246-08    (30610 dist, 2.5 mean)
Selected-By: jhm@ebay.sun.com ( The Lion of Symmetry )

The Usenet Oracle has pondered your question deeply. Your question was:

> Why don't I get no mail?

And in response, thus spake the Oracle:

} Oh, you poor lonely boy.  Here, st your tired head on the Oracle's
} chest...a bit bumpy, but they're NICE bumps, aren't they now...the
} Oracle will kiss you and make you feel all better...
}
} <hey, do I have to stay in drag like this acting matronly but sexy?>


246-09    (33031 dist, 2.6 mean)
Selected-By: jhm@ebay.sun.com ( The Lion of Symmetry )

The Usenet Oracle has pondered your question deeply. Your question was:

> Oh oracle most wise and omnipotent (the girls have had a *lot* to say
> about this "omnipotent" business, lemme tell you)
> why is it that love does such strange and horrible things to people?
>
> it is such a common scenario for A to love B, but B really yearns for C
> who is married to D who is cheating on C with E who is really not
> interested because E is utterly enrapt with a totally preoccupied A.

And in response, thus spake the Oracle:

} Romantic love is a snare.  It coists largely of sexual lust.  Now
} sex is a great sport, but it should not be used as the basis of a
} relationship or marriage -- it's not strong enough for that, being a
} mere fragile reed (like Donna Reed only more so).  Anyhow, D seems to
} be at the core of this whole problem.  Eliminate D, and B will marry C,
} A will stomp off in disgust and eventually marry E.  (Hey, waitaminnit
} -- suppose A is male, B is female, C is male, D is female, and E is
} male.  So E and A cannot get married, but they can get a nice little
} apartment on Castro in San Francisco and share a king-sized waterbed.)

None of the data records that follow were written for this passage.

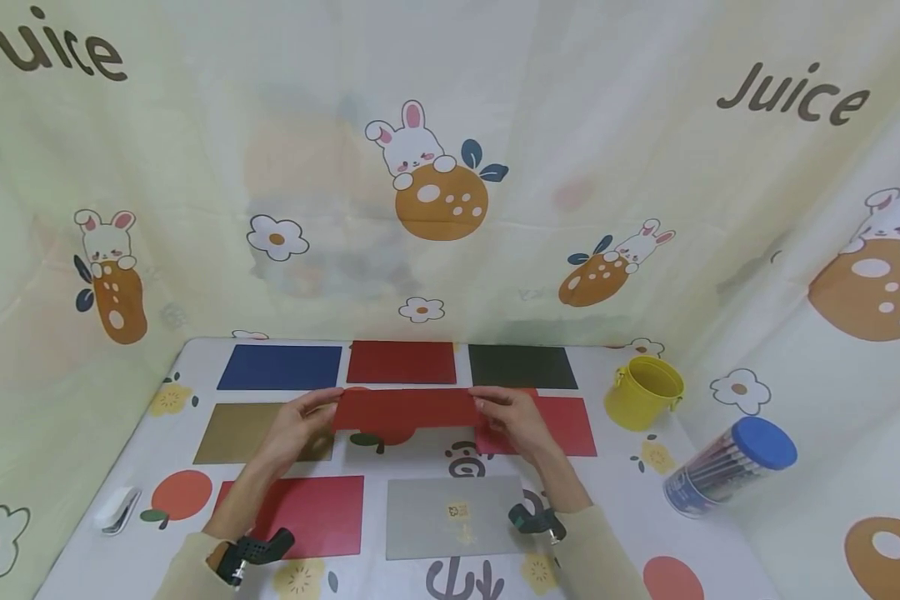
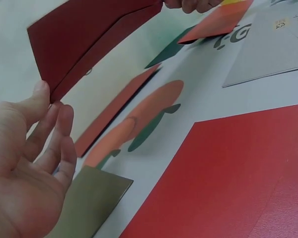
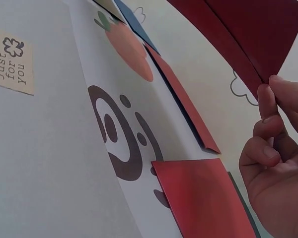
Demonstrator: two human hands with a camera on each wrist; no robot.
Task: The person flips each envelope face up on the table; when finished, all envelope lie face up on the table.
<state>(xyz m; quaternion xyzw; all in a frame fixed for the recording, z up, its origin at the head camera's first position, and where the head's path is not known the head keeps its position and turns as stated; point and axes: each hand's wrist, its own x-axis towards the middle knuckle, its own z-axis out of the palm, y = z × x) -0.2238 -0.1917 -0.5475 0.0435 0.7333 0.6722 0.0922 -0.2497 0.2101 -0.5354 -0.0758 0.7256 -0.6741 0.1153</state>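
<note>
Both hands hold one dark red envelope (image 1: 407,409) just above the table (image 1: 622,467), near its centre. Left hand (image 1: 297,425) pinches the left end between thumb and fingertips (image 2: 59,116); the other fingers are loosely extended. Right hand (image 1: 516,419) pinches the right end, fingers (image 3: 270,106) curled at the corner. In the wrist views the envelope is off the surface, with its flap edge visible.

Table: white cloth printed with oranges, flowers, cactus and "@"-type marks. Envelopes lie flat in rows around the held one:
- 12 o'clock: red (image 1: 401,362)
- 11 o'clock: blue (image 1: 280,367)
- 1 o'clock: black (image 1: 521,366)
- 9 o'clock: gold (image 1: 240,432), partly under the left hand
- 3 o'clock: red (image 1: 570,425), partly under the right hand
- 7 o'clock: red (image 1: 322,512)
- 6 o'clock: grey (image 1: 450,517), with a small "just for you" sticker (image 1: 457,510)

Other items: yellow bucket (image 1: 643,392) at 3 o'clock, near the table's right edge. Clear pen tub with blue lid (image 1: 727,467) lies tilted at 4 o'clock, at the edge. Small white stapler-like item (image 1: 117,510) at 8 o'clock; can't tell what it is.

Room: cream curtain (image 1: 450,125) on three sides, bunny/orange print, "Juice" lettering.
</note>
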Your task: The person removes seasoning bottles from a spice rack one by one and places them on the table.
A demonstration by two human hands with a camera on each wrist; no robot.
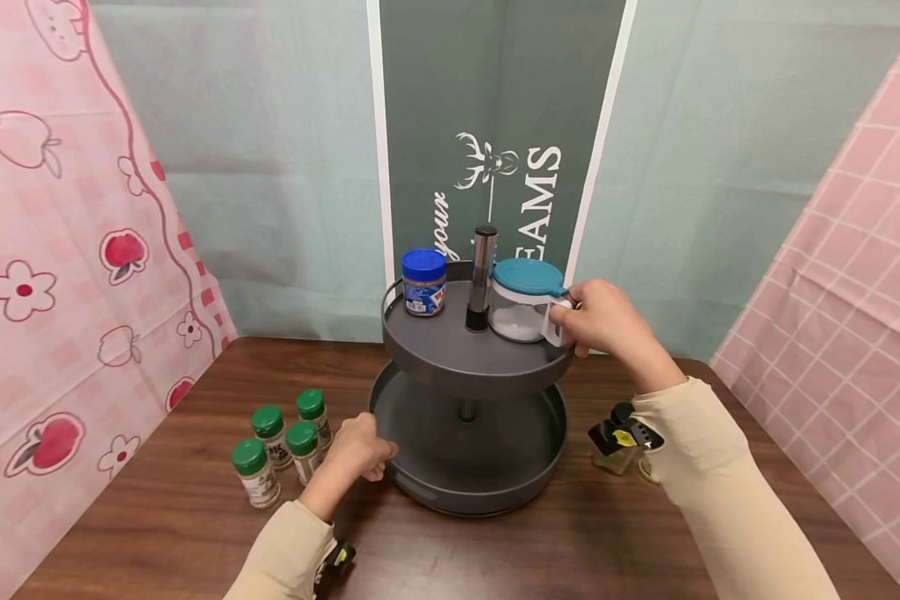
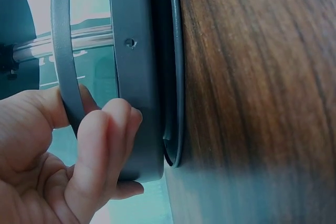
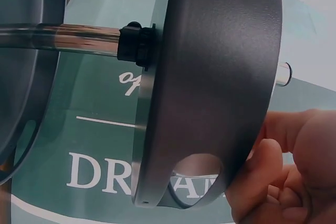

246-10    (10342 dist, 3.6 mean)
Selected-By: jonmon@cadence.com

The Usenet Oracle has pondered your question deeply. Your question was:

> Tell me, oh, most bodaceous one,
>
> Why are most teeth white?

And in response, thus spake the Oracle:

}       Whoa Dude!  Like I don't beleive it, eh?  Like not in a million
} years!  What a totally grooovey question!
}
}       You're like on the waves, man.  And you see this REALLY hot
} babe lying on the beach, and you're like getting bodaceous good
} vibrations, ok?  So you like ride the surf back to the beach and you
} walk up to her.  You want her to get good vibrations too, right?  So
} you can't have bad breath, dude, that would be bogus.  So to stop
} yourself from having bad breath, you like brush your teeth all the
} time, eh?  Well when you brush your teeth, dude, you don't just like
} get rid of bad breath, man.  You like clean of all this stuff that was
} on your teeth, see?  Isn't that like soooo exxxxcelent?  And like when
} you have taken all that stuff of your teeth, what's underneath is like
} white, eh.  So that's like why most teeth are white, dude.
}
}       What?  You say "That's BO-GUS" do you?  Like what did you want
} to know, dude?  Oh I get it.  You like want to know why the stuff
} that's underneath, the stuff that like underneath is white, right?
} Well the reason is that you teeth are made of the same thing as you
} bones, dude. And your bones are like white.  And the bodaceous stuff
} that they are like both made out of is called Calcium Hydroxide.  Long
} word, eh?  Like that stuff is white, eh, so that's why your teeth are
} like white.  And that's also like why your bones are white.  And ya
} know why milk is white? Cause it's got Calcium in it too, dude.  And if
} you can remember (uugh) school, chalk is like white, because of
} Calcium, too.  Neat eh?
}
}       Don't like ask me why like Calcium Hydroxide is white, man.  Cause
} like I didn't create the stuff.  That was like God who did that.  Let
} me like get him on the phone, dude.
} <Beep-Beep-Beep-Beep>
}       Oh, Bogus!  Like His line's busy, eh?  Like I dunno why Calcium
} Hydroxide is white, dude.  I would have made it like pink or something
} cause that would be like a totally awesome color.
}
} You owe the Oracle a Surfboard and some Exxxxxelent waves, dude.